The good news is that if we start thinking in terms of a graph and GraphQL, things become a whole lot easier. It turns out that GraphQL backed by a graph database is a beautiful and expressive way to understand relationships between entities. Because every node in a query can know about other n many other nodes, we can write effortless queries like this that allow us to traverse up or down, between relationships at will, to figure out what assets are running in a VPC:

query {
  queryawsVpc {
    id
    arn
    ipV4Cidr
    # Other attributes and connections here...
    alb {
      arn
      # Other attributes and connections here...
      vpc {
        id
        arn
        accountId
        ipV4Cidr
        state
        # Other attributes and connections here...
      }
      ec2Instance {
        arn
        # Other attributes and connections here...
      }
    }
  }
}

I've skipped the full example of how to get every resource here, but those who are curious can find it here: https://docs.cloudgraph.dev/vpc#re-kitchen-sink.

As you can see, using CloudGraph makes it incredibly simple to effortlessly “join” across service relationships, and users can easily query a VPC, any ALBs that are deployed in it, and EC2 Instances targeted by the ALBs, etc.

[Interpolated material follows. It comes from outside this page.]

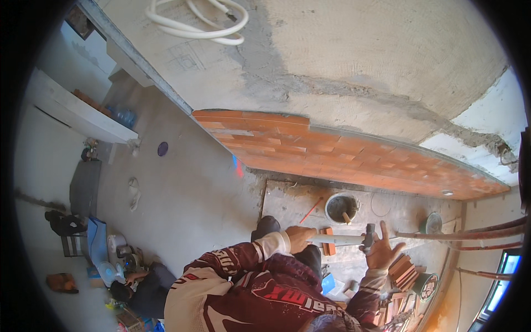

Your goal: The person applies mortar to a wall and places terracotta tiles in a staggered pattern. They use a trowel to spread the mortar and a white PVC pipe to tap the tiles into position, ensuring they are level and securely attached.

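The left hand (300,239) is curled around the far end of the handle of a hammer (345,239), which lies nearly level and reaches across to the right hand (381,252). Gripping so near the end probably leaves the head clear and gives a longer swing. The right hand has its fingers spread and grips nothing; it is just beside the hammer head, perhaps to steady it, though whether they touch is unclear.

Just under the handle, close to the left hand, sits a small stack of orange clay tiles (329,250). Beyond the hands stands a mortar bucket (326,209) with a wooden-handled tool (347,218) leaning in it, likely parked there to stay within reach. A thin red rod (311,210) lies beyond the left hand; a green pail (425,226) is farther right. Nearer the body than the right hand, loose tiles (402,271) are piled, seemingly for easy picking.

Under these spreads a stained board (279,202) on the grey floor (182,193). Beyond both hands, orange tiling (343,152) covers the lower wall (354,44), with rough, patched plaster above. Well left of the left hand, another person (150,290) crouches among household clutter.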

You can even go from ALB back up to VPC in the same query!

It is important to note here that because we are using GraphQL to do this, everything is type-safe. This means that if you use one of the built-in query tools that CloudGraph ships with, like Altair or GraphQL Playground, all of your queries will not only be autocompleted as you type them, but there is also automatically generated documentation. Not only will you be able to quickly see all the possible things that could be in or related to a VPC, but you will also know if your query is valid before you even trigger the HTTP request to get your data!

Scenario #2) How is my EC2 Instance configured?

Note: To keep things simple, I'll leave third-party cloud insight tools out of this conversation.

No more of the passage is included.